**Task brief**: Reproduce the listing below word for word.

**Given information**:
>>>>>

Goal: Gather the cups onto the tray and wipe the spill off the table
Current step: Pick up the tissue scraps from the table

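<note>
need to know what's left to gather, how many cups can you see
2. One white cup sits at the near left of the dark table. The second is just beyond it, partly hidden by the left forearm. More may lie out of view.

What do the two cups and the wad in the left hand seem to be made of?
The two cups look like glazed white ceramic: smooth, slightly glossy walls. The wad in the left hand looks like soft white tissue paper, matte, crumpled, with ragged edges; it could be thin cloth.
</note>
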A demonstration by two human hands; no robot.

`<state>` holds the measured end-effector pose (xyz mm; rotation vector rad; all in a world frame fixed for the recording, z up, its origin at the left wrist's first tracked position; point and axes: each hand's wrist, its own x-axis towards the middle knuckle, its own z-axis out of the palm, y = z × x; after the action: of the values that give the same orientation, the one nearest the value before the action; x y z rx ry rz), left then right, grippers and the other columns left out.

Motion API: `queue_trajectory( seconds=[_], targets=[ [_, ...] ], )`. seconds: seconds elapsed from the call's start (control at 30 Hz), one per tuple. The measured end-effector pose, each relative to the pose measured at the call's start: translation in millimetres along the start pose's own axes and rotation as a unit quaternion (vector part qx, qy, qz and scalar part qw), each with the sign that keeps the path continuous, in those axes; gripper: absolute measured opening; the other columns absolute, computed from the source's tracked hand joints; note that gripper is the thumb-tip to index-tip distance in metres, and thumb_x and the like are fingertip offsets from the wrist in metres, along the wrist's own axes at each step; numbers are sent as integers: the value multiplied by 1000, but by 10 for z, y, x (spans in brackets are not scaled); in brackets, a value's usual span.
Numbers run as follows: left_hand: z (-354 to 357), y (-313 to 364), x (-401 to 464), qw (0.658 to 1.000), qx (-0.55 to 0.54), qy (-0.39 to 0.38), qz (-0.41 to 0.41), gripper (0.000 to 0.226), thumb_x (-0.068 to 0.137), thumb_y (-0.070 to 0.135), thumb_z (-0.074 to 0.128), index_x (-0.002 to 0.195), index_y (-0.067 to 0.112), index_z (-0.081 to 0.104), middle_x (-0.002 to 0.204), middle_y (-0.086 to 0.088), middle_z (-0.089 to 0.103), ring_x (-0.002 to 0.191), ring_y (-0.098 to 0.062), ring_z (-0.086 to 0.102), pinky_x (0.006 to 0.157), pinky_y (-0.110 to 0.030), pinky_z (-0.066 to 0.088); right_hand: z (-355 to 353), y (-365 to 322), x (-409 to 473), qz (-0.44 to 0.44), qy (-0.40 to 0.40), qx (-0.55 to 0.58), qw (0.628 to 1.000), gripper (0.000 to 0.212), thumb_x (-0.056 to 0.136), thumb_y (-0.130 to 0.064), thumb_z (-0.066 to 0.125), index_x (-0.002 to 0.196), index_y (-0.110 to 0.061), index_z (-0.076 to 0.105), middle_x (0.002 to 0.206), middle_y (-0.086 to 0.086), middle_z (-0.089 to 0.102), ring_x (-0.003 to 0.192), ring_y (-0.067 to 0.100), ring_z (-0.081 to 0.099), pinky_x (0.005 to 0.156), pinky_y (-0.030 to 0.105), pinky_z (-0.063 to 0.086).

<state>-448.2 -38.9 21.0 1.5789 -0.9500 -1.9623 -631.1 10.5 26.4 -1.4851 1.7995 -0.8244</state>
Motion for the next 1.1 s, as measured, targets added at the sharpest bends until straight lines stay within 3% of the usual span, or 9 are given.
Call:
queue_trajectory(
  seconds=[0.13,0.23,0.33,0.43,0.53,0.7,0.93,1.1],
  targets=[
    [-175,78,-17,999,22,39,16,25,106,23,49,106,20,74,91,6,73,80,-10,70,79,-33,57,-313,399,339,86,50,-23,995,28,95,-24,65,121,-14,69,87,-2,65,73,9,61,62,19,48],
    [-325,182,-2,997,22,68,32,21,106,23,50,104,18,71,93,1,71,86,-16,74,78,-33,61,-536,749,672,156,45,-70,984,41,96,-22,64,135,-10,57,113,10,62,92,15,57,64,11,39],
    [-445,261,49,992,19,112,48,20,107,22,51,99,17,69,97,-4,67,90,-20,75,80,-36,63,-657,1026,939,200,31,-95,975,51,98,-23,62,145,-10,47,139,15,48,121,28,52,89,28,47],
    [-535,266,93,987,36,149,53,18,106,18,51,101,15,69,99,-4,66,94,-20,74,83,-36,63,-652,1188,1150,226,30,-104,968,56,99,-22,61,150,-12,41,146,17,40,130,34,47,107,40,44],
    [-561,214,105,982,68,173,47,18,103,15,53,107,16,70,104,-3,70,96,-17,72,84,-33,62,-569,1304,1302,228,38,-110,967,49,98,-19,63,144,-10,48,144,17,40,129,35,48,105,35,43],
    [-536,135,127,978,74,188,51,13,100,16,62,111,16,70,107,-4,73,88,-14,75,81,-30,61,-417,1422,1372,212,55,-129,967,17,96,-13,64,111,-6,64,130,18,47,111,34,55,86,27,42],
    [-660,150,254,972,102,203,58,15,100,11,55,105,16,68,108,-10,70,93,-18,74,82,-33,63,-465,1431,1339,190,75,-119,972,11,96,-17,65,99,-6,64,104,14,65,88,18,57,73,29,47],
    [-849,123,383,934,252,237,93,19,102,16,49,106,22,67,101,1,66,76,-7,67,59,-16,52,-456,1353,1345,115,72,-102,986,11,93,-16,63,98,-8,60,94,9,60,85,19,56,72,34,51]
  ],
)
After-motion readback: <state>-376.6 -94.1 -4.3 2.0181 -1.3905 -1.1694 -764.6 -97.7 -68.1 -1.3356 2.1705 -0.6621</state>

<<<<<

**The completed task**:
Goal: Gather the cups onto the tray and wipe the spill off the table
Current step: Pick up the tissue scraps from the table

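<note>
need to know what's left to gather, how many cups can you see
2. One white cup sits at the near left of the dark table. The second is just beyond it, partly hidden by the left forearm. More may lie out of view.

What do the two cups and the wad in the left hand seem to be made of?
The two cups look like glazed white ceramic: smooth, slightly glossy walls. The wad in the left hand looks like soft white tissue paper, matte, crumpled, with ragged edges; it could be thin cloth.
</note>
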A demonstration by two human hands; no robot.

`<state>` holds the measured end-effector pose (xyz mm; rotation vector rad; all in a world frame fixed for the recording, z up, its origin at the left wrist's first tracked position; point and axes: each hand's wrist, its own x-axis towards the middle knuckle, its own z-axis out of the palm, y = z × x; after the action: of the values that give the same orientation, the one nearest the value before the action; x y z rx ry rz), left then right, grippers and the other columns left out.

Motion API: `queue_trajectory( seconds=[_], targets=[ [_, ...] ], )`. seconds: seconds elapsed from the call's start (control at 30 Hz), one per tuple. The measured end-effector pose, each relative to the pose measured at the call's start: translation in millimetres along the start pose's own axes and rotation as a unit quaternion (vector part qx, qy, qz and scalar part qw), each with the sign that keeps the path continuous, in those axes; gripper: absolute measured opening; the other columns absolute, computed from the source's tracked hand joints; note that gripper is the thumb-tip to index-tip distance in metres, and thumb_x and the like are fingertip offsets from the wrist in metres, along the wrist's own axes at each step; numbers are sent as integers: the value multiplied by 1000, but by 10 for z, y, x (spans in brackets are not scaled); in brackets, a value's usual span.
Numbers run as follows: left_hand: z (-354 to 357), y (-313 to 364), x (-401 to 464), qw (0.658 to 1.000), qx (-0.55 to 0.54), qy (-0.39 to 0.38), qz (-0.41 to 0.41), gripper (0.000 to 0.226), thumb_x (-0.068 to 0.137), thumb_y (-0.070 to 0.135), thumb_z (-0.074 to 0.128), index_x (-0.002 to 0.195), index_y (-0.067 to 0.112), index_z (-0.081 to 0.104), middle_x (-0.002 to 0.204), middle_y (-0.086 to 0.088), middle_z (-0.089 to 0.103), ring_x (-0.002 to 0.191), ring_y (-0.098 to 0.062), ring_z (-0.086 to 0.102), pinky_x (0.006 to 0.157), pinky_y (-0.110 to 0.030), pinky_z (-0.066 to 0.088); right_hand: z (-355 to 353), y (-365 to 322), x (-409 to 473), qz (-0.44 to 0.44), qy (-0.40 to 0.40), qx (-0.55 to 0.58), qw (0.628 to 1.000), gripper (0.000 to 0.212), thumb_x (-0.056 to 0.136), thumb_y (-0.130 to 0.064), thumb_z (-0.066 to 0.125), index_x (-0.002 to 0.196), index_y (-0.110 to 0.061), index_z (-0.076 to 0.105), middle_x (0.002 to 0.206), middle_y (-0.086 to 0.086), middle_z (-0.089 to 0.102), ring_x (-0.003 to 0.192), ring_y (-0.067 to 0.100), ring_z (-0.081 to 0.099), pinky_x (0.005 to 0.156), pinky_y (-0.030 to 0.105), pinky_z (-0.063 to 0.086).

<state>-448.2 -38.9 21.0 1.5789 -0.9500 -1.9623 -631.1 10.5 26.4 -1.4851 1.7995 -0.8244</state>
Motion for the next 1.1 s, as measured, targets added at the sharpest bends until straight lines stay within 3% of the usual span, or 9 are given.
Call:
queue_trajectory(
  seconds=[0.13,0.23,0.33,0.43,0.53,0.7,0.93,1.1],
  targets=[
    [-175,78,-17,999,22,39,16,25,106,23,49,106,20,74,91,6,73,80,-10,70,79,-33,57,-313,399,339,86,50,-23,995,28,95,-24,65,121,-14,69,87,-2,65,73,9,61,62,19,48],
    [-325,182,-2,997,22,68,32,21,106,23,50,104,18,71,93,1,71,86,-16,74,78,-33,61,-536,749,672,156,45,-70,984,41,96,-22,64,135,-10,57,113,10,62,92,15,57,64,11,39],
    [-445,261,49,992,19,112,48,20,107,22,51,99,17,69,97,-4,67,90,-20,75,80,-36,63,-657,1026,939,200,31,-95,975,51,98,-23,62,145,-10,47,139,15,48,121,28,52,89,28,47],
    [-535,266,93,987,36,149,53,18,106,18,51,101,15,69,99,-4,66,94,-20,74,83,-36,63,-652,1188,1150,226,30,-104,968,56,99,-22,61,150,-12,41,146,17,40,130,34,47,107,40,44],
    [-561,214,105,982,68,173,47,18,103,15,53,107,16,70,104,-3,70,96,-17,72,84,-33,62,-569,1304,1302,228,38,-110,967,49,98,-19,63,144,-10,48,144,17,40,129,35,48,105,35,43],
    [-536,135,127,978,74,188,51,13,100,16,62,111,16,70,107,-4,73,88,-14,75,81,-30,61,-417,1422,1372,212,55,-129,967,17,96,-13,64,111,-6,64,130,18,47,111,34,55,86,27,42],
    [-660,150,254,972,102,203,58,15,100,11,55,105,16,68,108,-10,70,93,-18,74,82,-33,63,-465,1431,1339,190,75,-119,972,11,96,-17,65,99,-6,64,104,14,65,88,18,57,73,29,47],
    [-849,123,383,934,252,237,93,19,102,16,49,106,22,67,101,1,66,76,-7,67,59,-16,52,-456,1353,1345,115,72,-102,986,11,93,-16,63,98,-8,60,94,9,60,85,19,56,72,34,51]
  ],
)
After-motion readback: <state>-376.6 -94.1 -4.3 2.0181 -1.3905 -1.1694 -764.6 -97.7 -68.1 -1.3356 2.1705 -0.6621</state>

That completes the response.